• WHAT YOU SHOULD DO:
Within the listing that follows, how many lines contain the word "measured"? Only the number is wanted.

++++ DATASET SECTION

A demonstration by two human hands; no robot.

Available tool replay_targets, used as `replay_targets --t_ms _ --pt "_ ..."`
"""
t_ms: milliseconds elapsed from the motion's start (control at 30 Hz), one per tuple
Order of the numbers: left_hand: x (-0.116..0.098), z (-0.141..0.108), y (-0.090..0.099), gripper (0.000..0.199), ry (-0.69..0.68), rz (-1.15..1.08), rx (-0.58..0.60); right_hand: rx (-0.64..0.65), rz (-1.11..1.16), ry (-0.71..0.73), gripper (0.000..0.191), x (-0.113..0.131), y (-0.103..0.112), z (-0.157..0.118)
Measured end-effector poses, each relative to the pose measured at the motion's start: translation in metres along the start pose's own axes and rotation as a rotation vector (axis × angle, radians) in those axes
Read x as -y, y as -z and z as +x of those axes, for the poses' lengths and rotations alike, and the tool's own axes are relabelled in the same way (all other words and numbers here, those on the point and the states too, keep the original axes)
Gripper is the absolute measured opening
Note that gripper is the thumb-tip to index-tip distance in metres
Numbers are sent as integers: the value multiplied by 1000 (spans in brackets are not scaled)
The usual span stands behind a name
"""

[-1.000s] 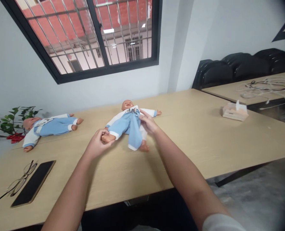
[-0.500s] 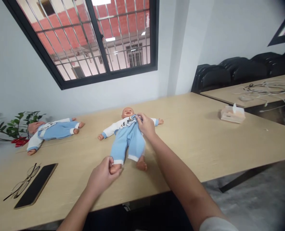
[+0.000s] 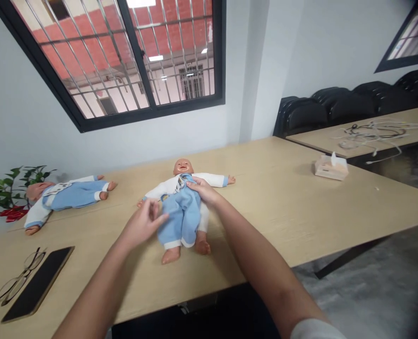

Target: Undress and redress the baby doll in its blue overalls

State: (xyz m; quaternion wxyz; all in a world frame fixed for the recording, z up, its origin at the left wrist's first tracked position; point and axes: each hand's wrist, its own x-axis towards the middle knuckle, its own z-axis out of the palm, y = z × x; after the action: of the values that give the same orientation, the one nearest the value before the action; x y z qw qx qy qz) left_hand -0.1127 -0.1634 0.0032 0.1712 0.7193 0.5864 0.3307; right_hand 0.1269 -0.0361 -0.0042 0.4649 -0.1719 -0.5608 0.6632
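A baby doll (image 3: 183, 166) lies on its back on the table, in a white top with blue cuffs. Light blue trousers (image 3: 175, 219) with white hems lie over its legs. On the right side, the doll's pale cloth leg (image 3: 204, 217) shows beside the trouser leg. My right hand (image 3: 206, 189) is closed on the bunched upper part of the trousers at the doll's chest. My left hand (image 3: 145, 222) is beside the trousers, thumb apart from the curled fingers and holding nothing; its thumb tip is at the fabric's edge, touching or not I cannot tell.
A second doll (image 3: 76, 195) in similar clothes lies at the left, near a plant (image 3: 9, 183). Glasses (image 3: 21, 278) and a black phone-like slab (image 3: 39, 282) lie at the front left. A tissue box (image 3: 331, 169) stands at the right; cables (image 3: 374, 134) lie on another table.
My left hand has let go of the doll's foot and trouser hem and moved up beside the trousers. My right hand stays on the bunched fabric, slightly lower. The camera view has shifted right.
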Motion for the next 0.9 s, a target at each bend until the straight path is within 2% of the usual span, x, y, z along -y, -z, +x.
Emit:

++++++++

• SOLUTION FOR THIS PROBLEM:
2